╔══
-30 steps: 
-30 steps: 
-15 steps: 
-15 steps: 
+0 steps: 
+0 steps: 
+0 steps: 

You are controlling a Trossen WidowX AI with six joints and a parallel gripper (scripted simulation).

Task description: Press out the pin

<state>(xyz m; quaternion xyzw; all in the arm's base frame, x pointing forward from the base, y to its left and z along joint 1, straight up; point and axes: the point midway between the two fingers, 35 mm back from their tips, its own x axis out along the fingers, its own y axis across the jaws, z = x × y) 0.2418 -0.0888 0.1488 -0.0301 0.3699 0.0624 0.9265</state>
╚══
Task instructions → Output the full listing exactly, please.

Output of the task →
-30 steps: 
-30 steps: 
-15 steps: 
-15 steps: 
+0 steps: 
+0 steps: 
+0 steps: 

You are controlling a Trossen WidowX AI with six joints and a parallel gripper (scripted simulation).

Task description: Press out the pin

<state>(xyz m; quaternion xyzw; all in the arm's base frame, x pointing forward from the base, y to its left and z along joint 1, straight up; point and axes: the point midway between the two fingers, 35 mm back from their tips, its own x axis out along the fingers, its own y axis across the jaws, z = x × y) 0.2418 -0.0888 0.1488 -0.0301 0.3699 0.0624 0.9265</state>

The exercise has no further content.